▶ **Work instructions**
The listing below should be written out exactly; please include all of it.

......

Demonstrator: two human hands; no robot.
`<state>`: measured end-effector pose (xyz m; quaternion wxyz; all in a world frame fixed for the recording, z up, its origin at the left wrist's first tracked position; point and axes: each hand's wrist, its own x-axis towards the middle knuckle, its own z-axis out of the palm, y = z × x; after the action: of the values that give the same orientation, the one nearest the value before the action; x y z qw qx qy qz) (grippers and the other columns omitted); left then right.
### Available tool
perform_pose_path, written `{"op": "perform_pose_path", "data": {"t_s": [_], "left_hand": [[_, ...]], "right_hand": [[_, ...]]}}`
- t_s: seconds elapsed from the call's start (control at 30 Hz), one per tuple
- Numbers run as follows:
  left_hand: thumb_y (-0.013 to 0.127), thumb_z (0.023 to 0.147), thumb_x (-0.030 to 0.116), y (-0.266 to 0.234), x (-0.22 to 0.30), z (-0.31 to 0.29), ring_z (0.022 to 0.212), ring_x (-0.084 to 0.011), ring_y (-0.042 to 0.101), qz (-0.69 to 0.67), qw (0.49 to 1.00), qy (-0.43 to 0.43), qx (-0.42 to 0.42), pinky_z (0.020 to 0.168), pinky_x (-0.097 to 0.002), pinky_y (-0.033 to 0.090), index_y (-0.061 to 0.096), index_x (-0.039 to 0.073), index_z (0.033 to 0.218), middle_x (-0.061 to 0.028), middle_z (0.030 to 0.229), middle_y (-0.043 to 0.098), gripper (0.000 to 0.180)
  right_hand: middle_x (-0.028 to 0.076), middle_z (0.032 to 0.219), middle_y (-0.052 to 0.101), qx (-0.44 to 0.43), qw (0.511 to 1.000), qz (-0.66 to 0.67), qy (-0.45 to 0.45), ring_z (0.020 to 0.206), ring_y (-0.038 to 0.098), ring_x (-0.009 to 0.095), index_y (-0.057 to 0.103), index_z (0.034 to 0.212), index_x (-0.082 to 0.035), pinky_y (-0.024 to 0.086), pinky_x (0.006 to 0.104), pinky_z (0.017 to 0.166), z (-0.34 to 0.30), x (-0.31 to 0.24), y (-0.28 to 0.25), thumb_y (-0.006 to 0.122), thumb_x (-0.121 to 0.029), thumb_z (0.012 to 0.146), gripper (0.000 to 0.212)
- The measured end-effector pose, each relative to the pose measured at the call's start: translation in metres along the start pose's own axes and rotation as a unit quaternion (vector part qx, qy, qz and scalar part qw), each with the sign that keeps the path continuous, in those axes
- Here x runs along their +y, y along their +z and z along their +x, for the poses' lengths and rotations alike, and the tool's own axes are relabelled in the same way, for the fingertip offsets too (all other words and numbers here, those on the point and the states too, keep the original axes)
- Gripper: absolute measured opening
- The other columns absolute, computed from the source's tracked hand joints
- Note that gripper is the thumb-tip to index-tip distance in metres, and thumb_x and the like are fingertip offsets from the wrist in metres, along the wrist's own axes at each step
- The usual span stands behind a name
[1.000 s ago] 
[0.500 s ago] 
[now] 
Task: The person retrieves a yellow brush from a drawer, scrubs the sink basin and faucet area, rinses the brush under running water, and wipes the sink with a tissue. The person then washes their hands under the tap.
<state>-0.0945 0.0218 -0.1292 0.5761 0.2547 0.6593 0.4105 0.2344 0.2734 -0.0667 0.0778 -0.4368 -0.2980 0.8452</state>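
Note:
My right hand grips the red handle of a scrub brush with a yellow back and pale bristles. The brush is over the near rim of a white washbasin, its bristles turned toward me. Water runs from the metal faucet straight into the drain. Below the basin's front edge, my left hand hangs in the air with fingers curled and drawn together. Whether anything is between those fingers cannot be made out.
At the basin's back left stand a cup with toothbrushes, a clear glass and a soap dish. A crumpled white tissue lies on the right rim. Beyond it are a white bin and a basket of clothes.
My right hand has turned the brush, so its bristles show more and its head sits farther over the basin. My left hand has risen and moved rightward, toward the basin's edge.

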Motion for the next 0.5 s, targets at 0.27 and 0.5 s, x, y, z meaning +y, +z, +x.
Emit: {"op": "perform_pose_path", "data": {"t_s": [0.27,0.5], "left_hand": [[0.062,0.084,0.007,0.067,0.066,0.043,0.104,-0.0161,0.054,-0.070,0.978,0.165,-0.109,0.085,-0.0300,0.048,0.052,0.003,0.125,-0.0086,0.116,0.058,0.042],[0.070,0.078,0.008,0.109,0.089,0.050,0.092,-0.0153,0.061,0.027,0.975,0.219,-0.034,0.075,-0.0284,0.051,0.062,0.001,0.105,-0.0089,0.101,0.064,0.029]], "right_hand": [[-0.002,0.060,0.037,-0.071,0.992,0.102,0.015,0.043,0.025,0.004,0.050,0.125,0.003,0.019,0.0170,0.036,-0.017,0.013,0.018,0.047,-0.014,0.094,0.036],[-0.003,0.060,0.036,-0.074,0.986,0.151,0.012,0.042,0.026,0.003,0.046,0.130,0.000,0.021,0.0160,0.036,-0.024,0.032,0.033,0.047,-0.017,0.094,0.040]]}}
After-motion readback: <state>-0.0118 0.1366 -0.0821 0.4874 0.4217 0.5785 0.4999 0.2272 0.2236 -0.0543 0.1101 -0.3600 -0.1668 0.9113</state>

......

▶ **Answer to the problem**
Demonstrator: two human hands; no robot.
`<state>`: measured end-effector pose (xyz m; quaternion wxyz; all in a world frame fixed for the recording, z up, its origin at the left wrist's first tracked position; point and axes: each hand's wrist, its own x-axis towards the middle knuckle, its own z-axis out of the palm, y = z × x; after the action: of the values that give the same orientation, the one nearest the value before the action; x y z qw qx qy qz) (grippers and the other columns omitted); left then right.
### Available tool
perform_pose_path, written `{"op": "perform_pose_path", "data": {"t_s": [_], "left_hand": [[_, ...]], "right_hand": [[_, ...]]}}`
- t_s: seconds elapsed from the call's start (control at 30 Hz), one per tuple
- Numbers run as follows:
  left_hand: thumb_y (-0.013 to 0.127), thumb_z (0.023 to 0.147), thumb_x (-0.030 to 0.116), y (-0.266 to 0.234), x (-0.22 to 0.30), z (-0.31 to 0.29), ring_z (0.022 to 0.212), ring_x (-0.084 to 0.011), ring_y (-0.042 to 0.101), qz (-0.69 to 0.67), qw (0.49 to 1.00), qy (-0.43 to 0.43), qx (-0.42 to 0.42), pinky_z (0.020 to 0.168), pinky_x (-0.097 to 0.002), pinky_y (-0.033 to 0.090), index_y (-0.061 to 0.096), index_x (-0.039 to 0.073), index_z (0.033 to 0.218), middle_x (-0.061 to 0.028), middle_z (0.030 to 0.229), middle_y (-0.043 to 0.098), gripper (0.000 to 0.180)
  right_hand: middle_x (-0.028 to 0.076), middle_z (0.032 to 0.219), middle_y (-0.052 to 0.101), qx (-0.44 to 0.43), qw (0.511 to 1.000), qz (-0.66 to 0.67), qy (-0.45 to 0.45), ring_z (0.020 to 0.206), ring_y (-0.038 to 0.098), ring_x (-0.009 to 0.095), index_y (-0.057 to 0.103), index_z (0.034 to 0.212), index_x (-0.082 to 0.035), pinky_y (-0.024 to 0.086), pinky_x (0.006 to 0.104), pinky_z (0.017 to 0.166), z (-0.34 to 0.30), x (-0.31 to 0.24), y (-0.28 to 0.25), thumb_y (-0.006 to 0.122), thumb_x (-0.121 to 0.029), thumb_z (0.012 to 0.146), gripper (0.000 to 0.212)
- The measured end-effector pose, each relative to the pose measured at the call's start: translation in metres along the start pose's own axes and rotation as a unit quaternion (vector part qx, qy, qz and scalar part qw), each with the sign that keeps the path continuous, in those axes
- Here x runs along their +y, y along their +z and z along their +x, for the poses' lengths and rotations alike, and the tool's own axes are relabelled in the same way, for the fingertip offsets too (all other words and numbers here, those on the point and the states too, keep the original axes)
- Gripper: absolute measured opening
- The other columns absolute, computed from the source's tracked hand joints
- Note that gripper is the thumb-tip to index-tip distance in metres, and thumb_x and the like are fingertip offsets from the wrist in metres, along the wrist's own axes at each step
- The usual span stands behind a name
[1.000 s ago] 
[0.500 s ago] 
[now] 
Task: The person retrieves a yellow brush from a drawer, scrubs the sink basin and faucet area, rinses the brush under running water, and wipes the sink with a tissue. The person then washes their hands under the tap.
<state>-0.0945 0.0218 -0.1292 0.5761 0.2547 0.6593 0.4105 0.2344 0.2734 -0.0667 0.0778 -0.4368 -0.2980 0.8452</state>
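Note:
My right hand grips the red handle of a scrub brush with a yellow back and pale bristles. The brush is over the near rim of a white washbasin, its bristles turned toward me. Water runs from the metal faucet straight into the drain. Below the basin's front edge, my left hand hangs in the air with fingers curled and drawn together. Whether anything is between those fingers cannot be made out.
At the basin's back left stand a cup with toothbrushes, a clear glass and a soap dish. A crumpled white tissue lies on the right rim. Beyond it are a white bin and a basket of clothes.
My right hand has turned the brush, so its bristles show more and its head sits farther over the basin. My left hand has risen and moved rightward, toward the basin's edge.
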
Motion for the next 0.5 s, targets at 0.27 and 0.5 s, x, y, z meaning +y, +z, +x.
Emit: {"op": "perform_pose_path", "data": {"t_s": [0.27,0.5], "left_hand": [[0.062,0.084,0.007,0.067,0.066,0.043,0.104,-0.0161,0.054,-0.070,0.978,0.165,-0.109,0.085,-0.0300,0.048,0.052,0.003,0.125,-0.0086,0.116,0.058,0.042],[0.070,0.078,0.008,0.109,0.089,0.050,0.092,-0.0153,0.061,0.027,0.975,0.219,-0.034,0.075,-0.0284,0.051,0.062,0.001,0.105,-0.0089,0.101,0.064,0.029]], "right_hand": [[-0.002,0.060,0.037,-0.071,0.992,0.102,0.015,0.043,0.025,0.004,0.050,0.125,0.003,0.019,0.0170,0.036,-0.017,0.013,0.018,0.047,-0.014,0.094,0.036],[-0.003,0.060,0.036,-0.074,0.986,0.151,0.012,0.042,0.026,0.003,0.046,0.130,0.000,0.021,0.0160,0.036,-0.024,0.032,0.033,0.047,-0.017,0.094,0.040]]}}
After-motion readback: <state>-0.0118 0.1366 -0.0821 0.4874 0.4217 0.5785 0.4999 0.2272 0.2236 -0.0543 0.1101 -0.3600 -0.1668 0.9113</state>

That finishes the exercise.